Grathwohl was part of a robust contingent of Vector affiliated folk who attended this year’s International Conference on Learning Representations (ICLR) in New Orleans. In total, 12 posters from Vector Faculty Members were accepted to the conference, with Grathwohl giving an oral presentation of the paper, “FFJORD: Free-Form Continuous Dynamics for Scalable Reversible Generative Models” which he co-authored with Ricky T. Q. Chen, Jesse Bettencourt, Ilya Sutskever, and Vector Faculty Member David Duvenaud.
FFJORD, an acronym for Free-form Jacobian of Reversible Dynamics, is a small but important step in Grathwhol’s quest to lower the barriers to entry to AI. There have been tremendous breakthroughs in the field, particularly around the use of machine learning, over the past five years. But those breakthroughs still require vast sums of hand-labelled data – say pictures of cats that are identified as such – and computing power, neither of which comes cheap. “To me, the most interesting method to making that amount of data smaller is finding ways to use the massive amounts of unlabeled data that are out there,” says the 27-year old. “One way that that’s become popular to do that is to look into generative models.”
Grathwohl’s paper looks specifically at normalizing flows, a class of generative models that have become popular in the machine learning community for their ability to generate samples and compute likelihood. Building them though requires placing a lot of restrictions on neural networks that can be used to solve a problem. FFJORD applies the idea of continuous time as a workaround to build better, less restrictive normalizing flows.

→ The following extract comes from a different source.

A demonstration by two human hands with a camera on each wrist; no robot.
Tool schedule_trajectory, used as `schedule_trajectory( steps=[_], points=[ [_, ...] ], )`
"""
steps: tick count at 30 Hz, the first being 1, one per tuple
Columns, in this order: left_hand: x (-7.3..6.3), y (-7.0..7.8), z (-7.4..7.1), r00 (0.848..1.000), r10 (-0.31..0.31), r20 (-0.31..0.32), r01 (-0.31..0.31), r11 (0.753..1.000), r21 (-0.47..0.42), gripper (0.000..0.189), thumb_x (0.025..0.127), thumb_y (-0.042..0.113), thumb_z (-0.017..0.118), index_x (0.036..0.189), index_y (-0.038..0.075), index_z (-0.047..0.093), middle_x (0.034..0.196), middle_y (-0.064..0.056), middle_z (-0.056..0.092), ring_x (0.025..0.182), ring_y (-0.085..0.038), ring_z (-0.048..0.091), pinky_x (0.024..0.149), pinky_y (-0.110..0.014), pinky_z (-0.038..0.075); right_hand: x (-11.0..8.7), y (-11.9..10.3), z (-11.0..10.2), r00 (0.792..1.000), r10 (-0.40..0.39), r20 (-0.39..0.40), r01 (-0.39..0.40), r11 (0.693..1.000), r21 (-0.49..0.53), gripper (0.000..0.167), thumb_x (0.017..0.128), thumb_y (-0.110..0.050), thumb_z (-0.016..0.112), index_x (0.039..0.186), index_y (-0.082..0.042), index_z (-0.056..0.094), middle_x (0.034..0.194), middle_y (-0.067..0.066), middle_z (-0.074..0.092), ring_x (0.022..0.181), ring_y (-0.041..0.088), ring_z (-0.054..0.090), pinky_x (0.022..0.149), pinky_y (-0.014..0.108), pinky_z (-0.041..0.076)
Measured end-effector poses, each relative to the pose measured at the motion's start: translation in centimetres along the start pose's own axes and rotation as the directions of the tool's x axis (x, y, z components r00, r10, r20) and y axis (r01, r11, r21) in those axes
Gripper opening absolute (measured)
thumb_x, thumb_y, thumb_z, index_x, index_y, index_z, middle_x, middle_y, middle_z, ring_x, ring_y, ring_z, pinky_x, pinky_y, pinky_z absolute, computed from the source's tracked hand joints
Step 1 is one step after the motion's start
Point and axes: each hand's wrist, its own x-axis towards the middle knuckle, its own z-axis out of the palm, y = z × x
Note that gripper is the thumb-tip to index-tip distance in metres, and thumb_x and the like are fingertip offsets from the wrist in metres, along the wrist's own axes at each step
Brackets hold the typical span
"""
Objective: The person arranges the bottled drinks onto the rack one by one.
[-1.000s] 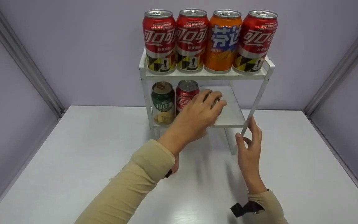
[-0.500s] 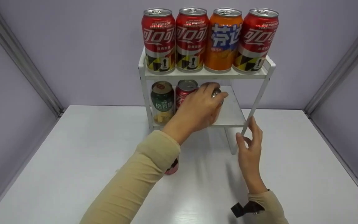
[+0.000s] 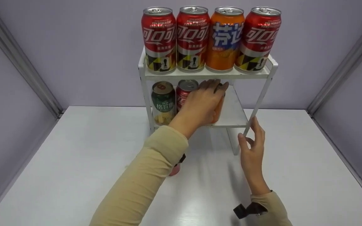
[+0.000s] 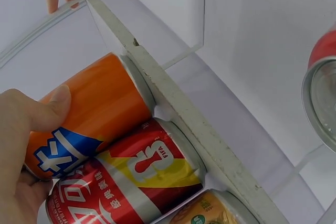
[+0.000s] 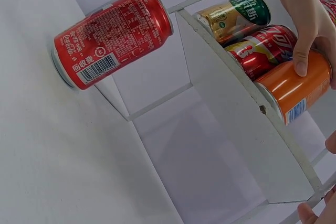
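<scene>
My left hand [image 3: 200, 102] grips an orange soda can [image 3: 218, 110] on the lower shelf of a white two-tier rack [image 3: 231, 125]. In the left wrist view the thumb lies along the can [image 4: 100, 114], whose base is at the shelf edge. Immediately left of it stands a red cola can [image 3: 183, 95], partly hidden by the hand. A green and gold can [image 3: 163, 103] stands at the shelf's left end. My right hand [image 3: 253, 153] holds the rack's front right leg between thumb and fingers.
On the upper tier several cans stand in a row: red cola cans [image 3: 159, 40] and an orange one [image 3: 225, 40]. Another red cola can [image 5: 113, 40] stands on the white table [image 3: 74, 163] before the rack, mostly behind my left forearm in the head view.
My left hand has moved slightly back and up in the head view, and more of the orange can now shows beneath it. The right hand stays at the rack's leg.
</scene>
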Motion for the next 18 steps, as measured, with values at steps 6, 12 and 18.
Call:
schedule_trajectory(
  steps=[6,12,18],
  points=[
    [0.0,0.2,0.4,0.999,0.008,-0.045,-0.007,0.999,0.032,0.055,0.096,0.021,0.056,0.147,0.008,0.044,0.146,-0.015,0.049,0.134,-0.029,0.046,0.112,-0.04,0.035,0.1,0.1,-0.1,1.0,-0.006,-0.004,0.006,1.0,-0.012,0.066,0.097,0.002,0.056,0.155,-0.006,0.027,0.147,0.013,0.036,0.137,0.022,0.032,0.095,0.024,0.038],
    [-0.1,-0.5,0.0,0.997,0.042,0.063,-0.049,0.991,0.124,0.071,0.09,0.03,0.069,0.151,0.011,0.038,0.151,-0.01,0.042,0.139,-0.025,0.04,0.114,-0.041,0.031,-0.1,0.0,0.0,1.0,0.012,0.004,-0.012,1.0,0.002,0.064,0.098,0.0,0.057,0.155,-0.009,0.029,0.146,0.01,0.038,0.138,0.019,0.031,0.097,0.025,0.038],
    [-0.2,-1.5,-1.3,0.993,0.008,0.117,-0.017,0.997,0.079,0.067,0.091,0.027,0.072,0.15,0.019,0.041,0.15,0.001,0.045,0.134,-0.019,0.045,0.109,-0.039,0.039,-0.1,-0.1,0.0,1.0,0.024,0.002,-0.024,1.0,-0.002,0.064,0.098,-0.001,0.057,0.155,-0.01,0.029,0.147,0.009,0.037,0.138,0.019,0.031,0.098,0.026,0.037]
  ],
)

It builds off an idea first put forth by Grathwohl’s advisor, Vector Faculty Member David Duvenaud in the paper Neural Ordinary Differential Equations, which won Duvenaud, and his co-authors Ricky Tian Qi Chen, Yulia Rubanova, and Jesse Bettencourt the Best Paper Award at last year’s NeuIPS Conference. “David’s paper presented the idea of having a neural network parameterize a continuous time dynamic process. And that opened up a whole new paradigm to think about things that involve machine learning in neural networks,” says Grathwohl. Leveraging Duvenaud’s idea of switching from discrete time – data sampled at regular intervals – to continuous time – data sampled at any point in the flow – allows for the creation of normalizing flow-based generative models in a much simpler and expressive way.
After finishing his undergrad in 2014, Grathwohl spent several years bouncing around the tech industry, first as an entrepreneur, developing content moderation software, and later using machine learning for product indexing at a startup. Eventually, he became frustrated with the lack of creativity. Yet out of that milieu came the inspiration for his return to school. “My job was building infrastructure to collect data and figuring out how to do it as cheaply as possible,” he says. “We had to build more classifiers to serve more industries and more customers. Every single one of those was a constant cost of time and money. I realized we need to make these things work better with less data.”
FFJORD does not solve that problem, but it is a step in the right direction. “Better models that can solve this less labelled data problem will be a key piece,” he says, noting that down the road, normalizing flows could also help in modelling environments, an important aspect of genetic research and robotics. “Any improvement in unsupervised generative models will help us in the semi-supervised learning setting.”